Of Hobbits and Monks
“For we do not wrestle against flesh and blood, but against the rulers, against the authorities, against the cosmic powers over this present darkness, against the spiritual forces of evil in the heavenly places.” (Eph 6:12)
In The Fellowship of the Ring, when the fellowship begins to first form at Rivendell, there is a scene when the ring of power is first presented to the rulers of the races of middle earth. Argument immediately breaks out as to which ruler and kingdom should possess the ring in hopes to use its power—ostensibly for good—to destroy Sauron and his evil reign. As the war of words escalates to the point of swords being drawn, the scene draws back and narrows onto the ring of power and how Sauron is acting through it, spiritually, speaking his spellbinding words to cause this war over the ring and its use.
The goal is obvious. Make the race of elves, dwarves, and men battle and destroy each other over the ring of power for the good, and thus distract them from the real and only war—to destroy the ring of power and with it, Sauron. Only the small, lone, weakest, and least battle worthy character breaks the escalating rate by re-focusing upon the goal;
“I will take it. I will take the Ring to Mordor, though I do not know the way [all fall silent].” – Frodo Baggins at Rivendell, The Fellowship of the Ring
This scene from The Fellowship of the Ring is a perfect picture of how Satan invisibly and spiritually is operating behind the scenes to wage war. It is a war that is real and continues palpably to this very moment. It is a war designed to distract the race of fallen mankind with his “ring of power” forged by sin and law against the promise of God so that man would rather trust in his own faith and virtue against the promise of God. This ring of power is presented to all mankind everywhere and at all times. Having the Law embedded in it—it shines like gold with the glory of Moses’ face. It projects power—the power “to know good and evil” (Gen 3:5)—and armed with this knowledge, the power to destroy evil and the devil. Indeed, to the sons and daughters of the race of Adam it “looks good for life, pleasing to the eye, and desirable to bring about wisdom and righteousness” (Gen 3:6).
So, all mankind on earth begins to argue and rage against each other as to who should wield this great and righteous power of the law to reign in peace on earth, destroy evil, and the works of evil and the devil.
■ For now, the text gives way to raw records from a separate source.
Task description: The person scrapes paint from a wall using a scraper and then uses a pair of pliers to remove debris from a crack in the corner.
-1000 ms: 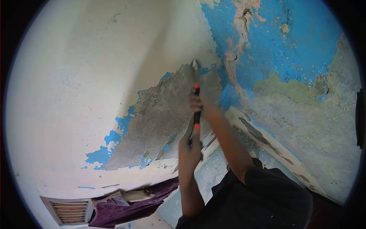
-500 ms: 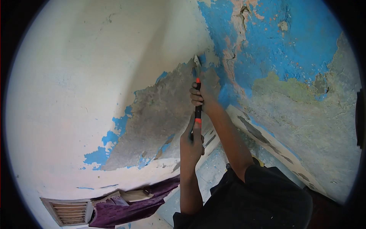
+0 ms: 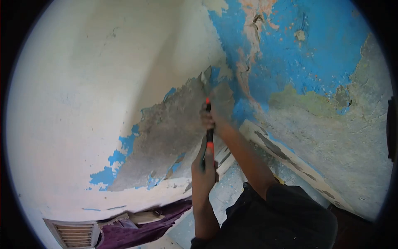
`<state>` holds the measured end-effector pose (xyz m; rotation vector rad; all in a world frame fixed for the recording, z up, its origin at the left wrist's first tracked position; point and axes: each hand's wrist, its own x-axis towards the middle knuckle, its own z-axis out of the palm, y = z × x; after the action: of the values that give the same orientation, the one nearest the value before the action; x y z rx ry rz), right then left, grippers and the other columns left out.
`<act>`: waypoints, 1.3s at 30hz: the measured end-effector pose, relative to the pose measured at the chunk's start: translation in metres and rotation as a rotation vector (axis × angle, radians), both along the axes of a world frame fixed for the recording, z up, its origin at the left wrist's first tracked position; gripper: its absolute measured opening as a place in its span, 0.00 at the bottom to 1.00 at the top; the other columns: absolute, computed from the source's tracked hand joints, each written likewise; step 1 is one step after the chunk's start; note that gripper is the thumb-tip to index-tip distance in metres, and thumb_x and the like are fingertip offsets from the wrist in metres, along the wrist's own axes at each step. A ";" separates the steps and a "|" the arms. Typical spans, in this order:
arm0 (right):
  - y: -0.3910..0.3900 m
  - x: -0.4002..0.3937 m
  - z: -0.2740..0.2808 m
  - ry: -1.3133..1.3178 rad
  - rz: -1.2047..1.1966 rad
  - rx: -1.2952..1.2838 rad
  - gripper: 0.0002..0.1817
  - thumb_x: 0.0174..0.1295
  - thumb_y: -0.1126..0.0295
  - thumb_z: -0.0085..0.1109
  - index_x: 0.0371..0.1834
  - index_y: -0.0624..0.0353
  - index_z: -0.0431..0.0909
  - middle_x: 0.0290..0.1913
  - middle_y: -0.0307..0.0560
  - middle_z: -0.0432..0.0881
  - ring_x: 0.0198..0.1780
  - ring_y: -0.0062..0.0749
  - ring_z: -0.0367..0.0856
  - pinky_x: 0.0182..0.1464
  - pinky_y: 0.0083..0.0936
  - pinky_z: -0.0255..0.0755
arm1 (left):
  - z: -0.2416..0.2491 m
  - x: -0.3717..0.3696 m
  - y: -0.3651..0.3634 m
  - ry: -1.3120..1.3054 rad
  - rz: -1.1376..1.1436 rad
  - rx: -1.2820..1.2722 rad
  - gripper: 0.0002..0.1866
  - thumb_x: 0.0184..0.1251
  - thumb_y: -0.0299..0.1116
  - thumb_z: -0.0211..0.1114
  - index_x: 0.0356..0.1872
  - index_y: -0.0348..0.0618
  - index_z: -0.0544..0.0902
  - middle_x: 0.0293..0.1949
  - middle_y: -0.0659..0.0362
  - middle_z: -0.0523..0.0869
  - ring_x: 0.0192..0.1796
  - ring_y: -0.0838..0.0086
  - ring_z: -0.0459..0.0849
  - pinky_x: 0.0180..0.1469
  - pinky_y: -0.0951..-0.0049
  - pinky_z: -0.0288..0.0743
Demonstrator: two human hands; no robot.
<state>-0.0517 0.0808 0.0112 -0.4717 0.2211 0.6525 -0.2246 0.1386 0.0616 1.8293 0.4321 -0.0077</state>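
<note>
A long-handled scraper [image 3: 210, 137] with a black and red handle reaches up against the wall. My right hand [image 3: 210, 118] is wrapped round the upper handle, just below its red collar. Lower down, near the red end, my left hand [image 3: 204, 166] grips the same handle. The metal blade [image 3: 206, 76] is blurred by motion and lies at the upper edge of a bare grey patch [image 3: 174, 124], where cream paint [image 3: 166, 54] meets it. Blue paint [image 3: 215, 76] shows beside the blade, close to the corner.
The right-hand wall [image 3: 315, 50] has flaking blue paint, a crack and exposed grey plaster. A pale skirting ledge [image 3: 290, 162] runs along its foot. At lower left are a slatted vent [image 3: 74, 233] and a purple cloth [image 3: 145, 228]. Flecks dot the floor [image 3: 236, 191].
Both hands and the scraper have moved down and slightly left. The blade has come down along the edge of the paint. My view has shifted slightly.
</note>
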 end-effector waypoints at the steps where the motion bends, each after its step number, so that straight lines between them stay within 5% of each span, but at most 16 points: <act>1: 0.001 -0.004 0.002 0.025 0.009 0.003 0.31 0.66 0.29 0.39 0.30 0.48 0.64 0.13 0.27 0.54 0.09 0.16 0.50 0.10 0.19 0.47 | 0.003 -0.001 -0.001 0.007 0.001 -0.005 0.25 0.76 0.48 0.53 0.60 0.38 0.76 0.18 0.64 0.70 0.12 0.84 0.67 0.14 0.79 0.60; 7: -0.017 0.042 -0.002 0.050 -0.135 0.027 0.31 0.65 0.30 0.41 0.26 0.48 0.65 0.12 0.27 0.55 0.09 0.15 0.50 0.10 0.18 0.45 | 0.011 0.048 -0.016 0.010 -0.060 0.068 0.22 0.76 0.50 0.53 0.41 0.35 0.77 0.18 0.63 0.71 0.12 0.82 0.70 0.13 0.78 0.61; 10: -0.024 0.034 0.001 0.052 -0.079 0.039 0.30 0.67 0.31 0.40 0.27 0.48 0.65 0.13 0.27 0.55 0.09 0.15 0.50 0.10 0.18 0.45 | -0.002 0.038 -0.014 -0.042 -0.052 0.093 0.22 0.75 0.50 0.53 0.40 0.36 0.78 0.18 0.64 0.71 0.12 0.82 0.69 0.13 0.78 0.61; 13: -0.014 0.006 0.011 0.097 0.002 0.008 0.30 0.68 0.32 0.39 0.27 0.48 0.65 0.13 0.27 0.55 0.09 0.14 0.49 0.10 0.17 0.46 | 0.010 0.009 -0.014 0.097 -0.022 -0.006 0.26 0.78 0.42 0.49 0.72 0.45 0.66 0.18 0.65 0.68 0.15 0.83 0.68 0.16 0.78 0.64; 20: -0.034 0.064 0.005 0.065 -0.146 -0.057 0.31 0.64 0.29 0.40 0.28 0.46 0.64 0.13 0.27 0.56 0.09 0.15 0.51 0.10 0.20 0.46 | 0.010 0.070 -0.019 0.048 -0.110 0.049 0.25 0.77 0.42 0.51 0.71 0.46 0.68 0.18 0.64 0.70 0.15 0.83 0.68 0.16 0.79 0.63; 29: -0.008 -0.012 -0.076 0.029 0.151 -0.124 0.32 0.60 0.25 0.41 0.28 0.45 0.63 0.13 0.28 0.54 0.08 0.17 0.51 0.11 0.21 0.48 | -0.095 -0.018 -0.009 0.061 -0.011 -0.285 0.32 0.78 0.46 0.49 0.76 0.46 0.55 0.16 0.66 0.69 0.14 0.82 0.67 0.17 0.78 0.64; 39: -0.040 0.064 0.003 0.007 -0.063 -0.145 0.32 0.62 0.27 0.41 0.27 0.46 0.62 0.13 0.27 0.54 0.09 0.16 0.50 0.11 0.20 0.48 | -0.019 0.060 -0.026 0.003 -0.047 -0.112 0.28 0.78 0.43 0.51 0.73 0.44 0.64 0.17 0.67 0.67 0.15 0.85 0.64 0.16 0.80 0.60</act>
<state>0.0120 0.0407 0.0139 -0.5995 0.2897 0.5784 -0.1649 0.1127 0.0422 1.7286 0.3835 -0.0655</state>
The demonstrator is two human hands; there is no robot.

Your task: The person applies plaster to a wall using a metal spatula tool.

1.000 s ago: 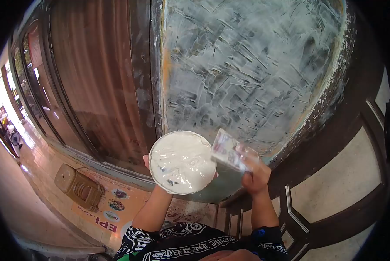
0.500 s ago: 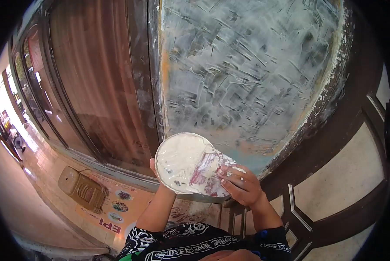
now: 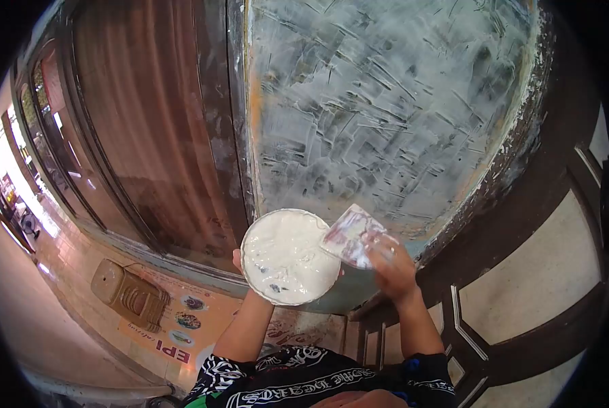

Instead of mythic humanoid races, however, it is religions, philosophies, secular ideals, the body politic, sects, and denominations that rage for who is the best to wield the power of the Law unto perfection and complete the work of salvation.
If we pan back to the ring of sin and law—i.e. the fruit of the tree the knowledge of good and evil—we hear it. What? The whispers of the serpent echoing through time and space to this very day fueling everything, “Did God really promise? No you will surely not die on the day you take up the righteousness of the law to know good and evil, but will indeed be like God, knowing good and evil!” (Gen 3:4).
So, the fellowship of Christ stands ever at risk from the hidden attack orchestrated by the spiritual forces of evil to fall, broken apart, becoming unformed, and degrading into war due to its lust and coveting over the “ring of” the law and its perceived power to change for the good. It is a ring that looks to be a “…most salutary doctrine and power for life, yet cannot advance man on his way to righteousness, but (as we see clearly) hinders him.” (Martin Luther Heidelberg Disputation, Thesis 1)
The goal of Satan is as obvious today as it was at the fall; to make fallen man battle and destroy each other over this kind of righteousness, and thus distract us from the real and only war that;
“…the Son of God was manifest to destroy the works of the devil.” (1 John 3:8)
But a small lone voice from a German monk sobers us and breaks through the escalating noise of rage and war to focus back upon the real and true goal:
“But I am baptized, and if I am baptized, I have the promise that I shall be saved and have eternal life, both in body and soul.”